Nouvelle année et révolution en ligne de mire pour Peugeot société anonyme (PSA) et Fiat Chrysler automobile (FCA). Pour lancer une année 2021 placée sous le signe de la résilience et des ambitions retrouvées, le groupe français PSA et son homologue italo-américain FCA ont entamé la dernière étape de leur fusion prochaine en une seule et même entité qui sera dirigée par Carlos Tavares, patron de PSA, Stellantis. Le groupe ainsi créé doit se placer à la quatrième place mondiale du marché de l’auto, derrière les mastodontes Volkswagen, Toyota et l’alliance Renault Nissan-Mitsubishi. Et pourtant, le projet officialisé à l’automne 2019 n’était pas cousu de fil blanc. En quelque sorte, le malheur des uns, en l’occurrence Renault et Nissan, fait le bonheur des autres, ici PSA. À l’origine, Fiat Chrysler s’était tourné vers l’alliance Renault Nissan-Mitsubishi pour réfléchir à un projet de fusion. Les tensions internes au groupe franco-japonais et les conséquences de l’affaire Carlos Ghosn ont permis à PSA de revenir dans la danse et de rafler la mise. Malgré une crise d’ampleur du secteur, qui a vu les ventes mondiales de l’automobile chuter de 17 % en 2020, les deux groupes ont quasi miraculeusement tenu leur agenda.

Accord des actionnaires
Le 4 janvier, une étape décisive a été franchie. Convié·es – en visioconférence, faut-il encore le préciser – les détenteur·rices de parts ont approuvé la fusion, en avalisant le projet. Les actionnaires de PSA ont ainsi largement approuvé la stratégie en votant à plus de 99,8 % pour les trois résolutions de naissance de Stellantis. Celles et ceux de FCA doivent acter simultanément la même décision. Il y a plus d’un an, les conseils d’administration des deux groupes approuvaient déjà le projet, de même que la famille Peugeot et l’État français. La Commission européenne a, elle, donné son feu vert le 21 décembre, tout en demandant aux deux constructeurs de garantir un rapport de concurrence suffisant, notamment sur le marché des utilitaires. À ce propos, Carlos Tavares, patron de PSA et futur patron de Stellantis, répond que PSA et FCA ont réuni toutes les autorisations antitrust (ndlr : contre les comportements anti-concurrentiels) nécessaires pour la fusion.

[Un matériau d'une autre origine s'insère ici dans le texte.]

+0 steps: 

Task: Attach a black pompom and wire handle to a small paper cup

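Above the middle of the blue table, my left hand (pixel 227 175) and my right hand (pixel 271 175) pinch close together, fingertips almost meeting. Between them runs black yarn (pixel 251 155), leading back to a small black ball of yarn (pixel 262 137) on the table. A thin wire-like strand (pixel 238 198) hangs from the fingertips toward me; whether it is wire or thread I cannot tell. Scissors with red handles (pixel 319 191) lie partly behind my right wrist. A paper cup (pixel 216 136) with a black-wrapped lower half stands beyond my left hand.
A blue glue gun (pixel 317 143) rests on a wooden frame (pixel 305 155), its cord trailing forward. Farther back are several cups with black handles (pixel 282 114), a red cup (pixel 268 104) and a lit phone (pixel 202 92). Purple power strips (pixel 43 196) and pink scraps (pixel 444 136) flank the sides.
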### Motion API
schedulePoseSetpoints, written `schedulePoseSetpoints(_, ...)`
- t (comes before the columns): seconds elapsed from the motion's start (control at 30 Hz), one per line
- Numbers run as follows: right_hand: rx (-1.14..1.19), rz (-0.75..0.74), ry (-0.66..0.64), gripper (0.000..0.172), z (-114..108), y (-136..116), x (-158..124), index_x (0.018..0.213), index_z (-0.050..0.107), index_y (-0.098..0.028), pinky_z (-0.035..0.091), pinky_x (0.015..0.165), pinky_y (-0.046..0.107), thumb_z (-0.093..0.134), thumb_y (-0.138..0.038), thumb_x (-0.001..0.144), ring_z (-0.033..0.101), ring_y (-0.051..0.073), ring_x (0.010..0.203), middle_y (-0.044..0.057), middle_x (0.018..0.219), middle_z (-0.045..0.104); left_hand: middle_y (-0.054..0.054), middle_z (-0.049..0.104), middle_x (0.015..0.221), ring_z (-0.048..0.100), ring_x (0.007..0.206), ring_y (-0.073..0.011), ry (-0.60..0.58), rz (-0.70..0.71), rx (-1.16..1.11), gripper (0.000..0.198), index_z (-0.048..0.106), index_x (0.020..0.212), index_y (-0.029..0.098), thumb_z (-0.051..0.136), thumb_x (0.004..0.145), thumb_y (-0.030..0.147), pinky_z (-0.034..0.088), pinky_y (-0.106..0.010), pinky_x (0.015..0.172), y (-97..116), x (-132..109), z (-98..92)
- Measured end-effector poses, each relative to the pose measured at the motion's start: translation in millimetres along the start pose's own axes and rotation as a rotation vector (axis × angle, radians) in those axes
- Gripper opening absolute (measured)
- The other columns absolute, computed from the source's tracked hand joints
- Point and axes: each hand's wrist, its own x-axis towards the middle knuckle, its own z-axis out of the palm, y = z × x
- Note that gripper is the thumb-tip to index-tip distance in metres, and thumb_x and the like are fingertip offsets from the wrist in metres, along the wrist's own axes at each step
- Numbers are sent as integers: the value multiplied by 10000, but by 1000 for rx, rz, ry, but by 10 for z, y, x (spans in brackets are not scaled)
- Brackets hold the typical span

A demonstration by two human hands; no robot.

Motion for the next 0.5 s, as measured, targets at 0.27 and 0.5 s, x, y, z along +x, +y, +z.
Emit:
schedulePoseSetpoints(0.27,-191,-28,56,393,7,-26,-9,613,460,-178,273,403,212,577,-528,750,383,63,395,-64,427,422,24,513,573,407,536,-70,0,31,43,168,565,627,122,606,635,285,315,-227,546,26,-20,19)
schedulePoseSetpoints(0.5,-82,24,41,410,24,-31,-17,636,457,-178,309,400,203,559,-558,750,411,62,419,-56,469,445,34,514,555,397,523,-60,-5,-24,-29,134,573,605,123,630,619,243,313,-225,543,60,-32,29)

La naissance d’un poids lourd
« Nous vivons la plus grande fusion dans l’industrie automobile depuis son origine », dixit Louis Gallois, président du conseil de surveillance de PSA, qui s’apprête à partir à la retraite au moment où le plus grand groupe automobile français fait sa révolution. Et pour cause, en unissant leurs forces, PSA et FCA devraient disposer d’une capacité de production globale estimée à quelque 8,7 millions de véhicules par an. De quoi placer Stellantis, donc, à la quatrième place des groupes de l’automobile en matière de production et même à la troisième place en termes de chiffre d’affaires. Les 14 marques ainsi réunies (PSA – Citroën, DS Automobiles, Peugeot, Opel, Vauxhall – et FCA – Fiat, Alfa Romeo, Lancia, Maserati, Abarth, Jeep, Chrysler, Dodge, Ram Trucks) réuniront plus de 400 000 salarié·es à travers le monde.

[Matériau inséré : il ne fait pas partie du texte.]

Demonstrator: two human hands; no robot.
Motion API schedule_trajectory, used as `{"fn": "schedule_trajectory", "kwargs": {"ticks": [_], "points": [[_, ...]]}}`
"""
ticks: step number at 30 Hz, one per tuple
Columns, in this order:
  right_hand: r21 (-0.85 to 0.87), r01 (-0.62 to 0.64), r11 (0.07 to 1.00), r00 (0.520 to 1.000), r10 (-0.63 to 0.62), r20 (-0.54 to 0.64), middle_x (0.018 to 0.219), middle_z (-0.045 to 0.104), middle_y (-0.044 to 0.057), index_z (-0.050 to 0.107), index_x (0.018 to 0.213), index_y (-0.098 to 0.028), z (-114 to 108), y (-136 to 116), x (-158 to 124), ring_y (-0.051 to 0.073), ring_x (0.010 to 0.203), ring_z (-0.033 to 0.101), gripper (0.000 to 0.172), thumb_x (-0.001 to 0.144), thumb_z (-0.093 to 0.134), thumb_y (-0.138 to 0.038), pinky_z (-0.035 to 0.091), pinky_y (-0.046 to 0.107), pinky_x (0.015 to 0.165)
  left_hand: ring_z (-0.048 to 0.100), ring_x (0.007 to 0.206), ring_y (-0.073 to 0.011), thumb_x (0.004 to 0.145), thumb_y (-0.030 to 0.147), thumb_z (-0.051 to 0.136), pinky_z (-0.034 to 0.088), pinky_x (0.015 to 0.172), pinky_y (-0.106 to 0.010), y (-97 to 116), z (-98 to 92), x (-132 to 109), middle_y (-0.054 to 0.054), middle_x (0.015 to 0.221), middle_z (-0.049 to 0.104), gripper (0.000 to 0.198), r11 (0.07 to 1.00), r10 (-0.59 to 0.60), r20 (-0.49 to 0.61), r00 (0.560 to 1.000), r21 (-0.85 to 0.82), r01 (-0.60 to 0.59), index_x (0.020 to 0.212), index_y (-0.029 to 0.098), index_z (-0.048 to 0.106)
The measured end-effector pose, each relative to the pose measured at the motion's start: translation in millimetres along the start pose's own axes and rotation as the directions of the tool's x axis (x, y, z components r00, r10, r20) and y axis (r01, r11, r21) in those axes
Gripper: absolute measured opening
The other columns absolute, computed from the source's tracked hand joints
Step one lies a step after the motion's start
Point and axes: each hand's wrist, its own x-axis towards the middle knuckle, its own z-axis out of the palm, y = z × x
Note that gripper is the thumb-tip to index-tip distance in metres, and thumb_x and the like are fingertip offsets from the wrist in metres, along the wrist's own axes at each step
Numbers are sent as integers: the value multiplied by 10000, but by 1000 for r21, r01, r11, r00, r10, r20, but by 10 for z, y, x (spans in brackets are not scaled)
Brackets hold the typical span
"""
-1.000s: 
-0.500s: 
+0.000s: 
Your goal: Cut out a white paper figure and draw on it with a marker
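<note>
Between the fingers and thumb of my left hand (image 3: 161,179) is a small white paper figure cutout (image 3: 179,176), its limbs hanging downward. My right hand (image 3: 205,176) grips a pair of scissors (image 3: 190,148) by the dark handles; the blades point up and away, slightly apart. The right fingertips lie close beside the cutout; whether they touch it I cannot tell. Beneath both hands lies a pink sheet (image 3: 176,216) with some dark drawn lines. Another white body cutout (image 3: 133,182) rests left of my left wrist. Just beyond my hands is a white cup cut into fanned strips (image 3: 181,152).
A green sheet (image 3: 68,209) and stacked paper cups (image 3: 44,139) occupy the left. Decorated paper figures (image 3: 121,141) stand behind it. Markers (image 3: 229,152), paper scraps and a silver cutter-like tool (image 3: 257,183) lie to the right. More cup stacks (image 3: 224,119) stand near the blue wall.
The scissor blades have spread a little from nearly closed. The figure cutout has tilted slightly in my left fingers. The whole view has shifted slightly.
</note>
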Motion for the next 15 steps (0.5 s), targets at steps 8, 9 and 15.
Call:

Au-delà de la réunion de forces vives, la fusion est aussi et surtout un outil stratégique et un moyen de survie tout trouvé pour deux groupes qui font face aux effets dévastateurs de la pandémie de la covid. Carlos Tavares s’était ainsi fendu d’une maxime prémonitoire en novembre 2020 : « Seuls les plus agiles, dans un esprit darwinien, survivront. » Comprenez que le pragmatisme est plus que jamais de mise. Grâce à la fusion, les marques de Stellantis vont réduire leurs coûts de développement et de construction et PSA va pouvoir se relancer sur le marché américain, pendant que FCA renforcera sa présence en Europe. Les deux constructeurs estiment le coût de leur union à 4 milliards d’euros. Jusqu’à présent, aucune fermeture d’usine n’est prévue.